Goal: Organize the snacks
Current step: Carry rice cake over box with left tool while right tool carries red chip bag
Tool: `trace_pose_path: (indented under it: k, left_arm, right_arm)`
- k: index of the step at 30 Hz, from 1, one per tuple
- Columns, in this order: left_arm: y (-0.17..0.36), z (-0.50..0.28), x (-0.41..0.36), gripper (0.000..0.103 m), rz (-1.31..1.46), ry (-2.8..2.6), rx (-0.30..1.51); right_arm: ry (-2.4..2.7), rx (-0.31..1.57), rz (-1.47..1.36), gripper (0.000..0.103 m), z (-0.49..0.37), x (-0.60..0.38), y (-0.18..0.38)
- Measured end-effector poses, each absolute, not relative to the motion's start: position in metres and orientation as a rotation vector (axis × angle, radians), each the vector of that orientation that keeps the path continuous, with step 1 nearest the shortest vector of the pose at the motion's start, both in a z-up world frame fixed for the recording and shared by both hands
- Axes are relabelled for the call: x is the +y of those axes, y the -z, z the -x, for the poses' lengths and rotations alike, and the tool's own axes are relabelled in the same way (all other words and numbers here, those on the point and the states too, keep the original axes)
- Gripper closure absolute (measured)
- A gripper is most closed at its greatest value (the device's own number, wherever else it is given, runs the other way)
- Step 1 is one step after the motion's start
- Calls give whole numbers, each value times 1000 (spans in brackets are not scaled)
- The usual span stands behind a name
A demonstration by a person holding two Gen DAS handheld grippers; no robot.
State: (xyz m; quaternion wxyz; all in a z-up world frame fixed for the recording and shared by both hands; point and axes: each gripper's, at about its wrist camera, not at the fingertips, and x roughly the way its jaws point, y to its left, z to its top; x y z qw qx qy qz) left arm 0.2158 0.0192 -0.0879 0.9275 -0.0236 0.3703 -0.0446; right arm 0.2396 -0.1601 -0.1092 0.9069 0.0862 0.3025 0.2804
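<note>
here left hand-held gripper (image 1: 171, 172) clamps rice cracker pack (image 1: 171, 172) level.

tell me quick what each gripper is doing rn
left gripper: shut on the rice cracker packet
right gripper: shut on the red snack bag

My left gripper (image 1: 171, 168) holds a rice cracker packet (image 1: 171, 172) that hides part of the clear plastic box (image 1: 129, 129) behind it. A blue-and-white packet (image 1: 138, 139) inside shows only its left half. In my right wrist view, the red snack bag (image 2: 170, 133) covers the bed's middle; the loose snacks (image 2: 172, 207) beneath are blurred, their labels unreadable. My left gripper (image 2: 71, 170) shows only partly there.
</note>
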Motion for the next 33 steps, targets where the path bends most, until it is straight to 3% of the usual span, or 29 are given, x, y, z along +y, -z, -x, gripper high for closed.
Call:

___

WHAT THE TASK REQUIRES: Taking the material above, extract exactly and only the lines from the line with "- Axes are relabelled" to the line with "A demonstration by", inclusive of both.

REPLY:
- Axes are relabelled for the call: x is the +y of those axes, y the -z, z the -x, for the poses' lengths and rotations alike, and the tool's own axes are relabelled in the same way (all other words and numbers here, those on the point and the states too, keep the original axes)
- Gripper closure absolute (measured)
- A gripper is most closed at its greatest value (the device's own number, wherever else it is given, runs the other way)
- Step 1 is one step after the motion's start
- Calls give whole numbers, each value times 1000 (spans in brackets are not scaled)
- The usual span stands behind a name
A demonstration by a person holding two Gen DAS handheld grippers; no robot.

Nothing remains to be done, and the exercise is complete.